Thursday, April 19, 2007

Marking time

I am in the midst of papers and exams (2 each, unless I count the one exam I will not be studying for--it's based on unseen material--and the one I'll be grading soon). I have not budgeted my time well. What's new? I'm slightly panicked about getting everything done by their various deadlines. What's new? I fully recognize that it all will get done, one way or another, for better or worse. What's new?

I also find myself marking time. Today I would be one week into my second trimester. I would have told the rest of my family, people in my department, strangers on the street. But that's an alternate history that ceased to be not quite 5 weeks ago.

Instead, I am bleeding. Again. My body, apparently still a fertility machine, is back on track. I was able to pinpoint ovulation a couple weeks ago and am back to a regular cycle.

A part of me is impatient, unable to wait until August, wanting to jump back on the TTC wagon next week. Another part knows that I should take the next few months to get my body back in shape, focus on my work and teaching this summer, time the pregnancy so it won't conflict with next year's class. The first part responds, "How fucking practical of you!"

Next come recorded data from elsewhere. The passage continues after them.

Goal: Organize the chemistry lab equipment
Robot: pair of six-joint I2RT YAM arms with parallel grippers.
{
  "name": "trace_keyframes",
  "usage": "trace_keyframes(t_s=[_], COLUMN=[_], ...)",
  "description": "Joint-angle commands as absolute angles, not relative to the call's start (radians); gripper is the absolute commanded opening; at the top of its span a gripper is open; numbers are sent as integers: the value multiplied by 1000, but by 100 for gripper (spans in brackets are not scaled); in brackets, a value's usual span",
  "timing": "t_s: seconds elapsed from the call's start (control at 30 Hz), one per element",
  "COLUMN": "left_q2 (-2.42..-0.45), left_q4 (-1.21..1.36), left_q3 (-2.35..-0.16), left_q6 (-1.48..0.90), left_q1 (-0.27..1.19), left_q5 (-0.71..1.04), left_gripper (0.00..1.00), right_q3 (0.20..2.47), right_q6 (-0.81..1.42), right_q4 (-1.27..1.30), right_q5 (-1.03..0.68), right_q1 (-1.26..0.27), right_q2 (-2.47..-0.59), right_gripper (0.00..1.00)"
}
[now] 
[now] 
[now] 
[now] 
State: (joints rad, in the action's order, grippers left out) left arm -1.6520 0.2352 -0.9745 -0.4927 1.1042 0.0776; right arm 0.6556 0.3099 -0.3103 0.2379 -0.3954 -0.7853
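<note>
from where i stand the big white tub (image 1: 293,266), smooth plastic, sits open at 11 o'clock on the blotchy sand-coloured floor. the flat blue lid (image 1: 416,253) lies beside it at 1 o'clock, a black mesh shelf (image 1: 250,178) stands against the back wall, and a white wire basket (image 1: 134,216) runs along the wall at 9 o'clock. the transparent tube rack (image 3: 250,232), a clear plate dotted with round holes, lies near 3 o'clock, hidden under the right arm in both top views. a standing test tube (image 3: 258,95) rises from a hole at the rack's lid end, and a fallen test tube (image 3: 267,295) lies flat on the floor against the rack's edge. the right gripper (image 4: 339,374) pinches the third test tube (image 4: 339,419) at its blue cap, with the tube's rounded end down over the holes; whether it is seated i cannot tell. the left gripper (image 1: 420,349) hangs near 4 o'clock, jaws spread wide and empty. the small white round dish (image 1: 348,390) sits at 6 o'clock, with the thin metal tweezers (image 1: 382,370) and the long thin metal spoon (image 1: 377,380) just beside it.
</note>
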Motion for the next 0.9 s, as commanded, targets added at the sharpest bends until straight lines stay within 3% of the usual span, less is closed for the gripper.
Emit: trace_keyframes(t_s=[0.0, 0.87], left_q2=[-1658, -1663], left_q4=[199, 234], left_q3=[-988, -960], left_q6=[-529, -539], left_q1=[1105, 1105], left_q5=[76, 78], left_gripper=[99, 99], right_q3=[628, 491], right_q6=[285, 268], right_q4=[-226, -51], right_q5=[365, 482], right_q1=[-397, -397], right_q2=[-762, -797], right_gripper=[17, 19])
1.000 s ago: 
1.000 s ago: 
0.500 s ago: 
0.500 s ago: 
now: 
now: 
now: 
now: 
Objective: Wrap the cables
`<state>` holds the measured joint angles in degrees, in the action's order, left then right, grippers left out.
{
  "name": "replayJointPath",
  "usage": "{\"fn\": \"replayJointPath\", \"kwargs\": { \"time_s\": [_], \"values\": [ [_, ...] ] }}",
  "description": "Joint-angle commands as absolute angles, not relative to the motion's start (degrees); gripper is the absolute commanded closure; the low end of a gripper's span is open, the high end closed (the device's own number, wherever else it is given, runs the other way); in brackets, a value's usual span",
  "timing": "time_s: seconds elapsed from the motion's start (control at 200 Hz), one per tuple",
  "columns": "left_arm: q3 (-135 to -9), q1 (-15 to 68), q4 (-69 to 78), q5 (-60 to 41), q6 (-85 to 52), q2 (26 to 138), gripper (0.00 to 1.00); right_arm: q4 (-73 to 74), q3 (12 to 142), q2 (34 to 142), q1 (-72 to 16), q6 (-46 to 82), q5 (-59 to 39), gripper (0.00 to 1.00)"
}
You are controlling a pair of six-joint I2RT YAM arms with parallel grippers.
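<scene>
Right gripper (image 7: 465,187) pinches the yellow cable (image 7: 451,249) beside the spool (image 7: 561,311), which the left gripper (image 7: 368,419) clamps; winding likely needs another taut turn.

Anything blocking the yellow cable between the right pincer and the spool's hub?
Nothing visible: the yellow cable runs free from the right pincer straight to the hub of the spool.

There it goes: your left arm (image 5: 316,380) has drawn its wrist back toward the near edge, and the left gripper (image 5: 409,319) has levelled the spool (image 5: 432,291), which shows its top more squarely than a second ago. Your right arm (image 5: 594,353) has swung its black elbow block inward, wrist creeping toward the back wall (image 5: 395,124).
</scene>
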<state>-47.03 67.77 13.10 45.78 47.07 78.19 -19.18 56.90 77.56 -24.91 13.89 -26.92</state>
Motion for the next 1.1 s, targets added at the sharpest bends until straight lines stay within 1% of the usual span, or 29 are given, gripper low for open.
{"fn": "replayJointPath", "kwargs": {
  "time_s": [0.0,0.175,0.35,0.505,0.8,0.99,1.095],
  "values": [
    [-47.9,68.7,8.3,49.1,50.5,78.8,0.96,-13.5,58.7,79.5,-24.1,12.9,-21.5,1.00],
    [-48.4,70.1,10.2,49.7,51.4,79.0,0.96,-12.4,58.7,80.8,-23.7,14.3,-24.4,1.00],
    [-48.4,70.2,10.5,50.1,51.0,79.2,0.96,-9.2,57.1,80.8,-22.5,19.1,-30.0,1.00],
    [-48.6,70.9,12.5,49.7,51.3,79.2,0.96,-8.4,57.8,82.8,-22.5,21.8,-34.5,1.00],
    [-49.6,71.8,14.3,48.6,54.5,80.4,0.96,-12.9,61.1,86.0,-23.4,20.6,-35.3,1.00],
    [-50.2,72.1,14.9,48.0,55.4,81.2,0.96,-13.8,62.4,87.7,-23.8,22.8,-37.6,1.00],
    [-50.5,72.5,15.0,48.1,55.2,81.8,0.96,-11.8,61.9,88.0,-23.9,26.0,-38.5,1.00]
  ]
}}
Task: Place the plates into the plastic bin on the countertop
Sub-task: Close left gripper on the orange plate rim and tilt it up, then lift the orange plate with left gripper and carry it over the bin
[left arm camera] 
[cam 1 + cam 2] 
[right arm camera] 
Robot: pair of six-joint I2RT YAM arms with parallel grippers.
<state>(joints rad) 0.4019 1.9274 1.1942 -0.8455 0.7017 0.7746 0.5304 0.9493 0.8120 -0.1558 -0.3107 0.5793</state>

But I will let the second part rule for a while and head back to paper #1.

4 comments:

crazymumma said...

ok. I think I get this. You got your period back after your first pregnanacy so now you need to wait until August to TTC?

If that is the case congrats, because you have had a good long time without it from what I understand.

Me? 3 months to THE DAY with each baby, and that was with breastfeeding on demand. Talk about fertility machine!

Looking forward to hearing about your inevitable success for #2!

moplans said...

Whatever and whenever you decide it will be the right time. It seems like it is never a good time but things always seem to work out. I am just as practical as you and felt conflicted about the timing around teaching, work etc. Once you take the leap things just fall into place.

Anonymous said...

It's so hard not to imagine that parallel line of what would have been, what almost was. I'm sorry to learn of your loss.

Mouse said...

Writing papers has made me lax on responding to comments.

I have managed to get over the desire to run out and get pregnant this cycle. It "helped" that a combination of stress and allergies and some virus made me feel miserable for a few days, so I decided that I need to focus on getting my body to a better place first.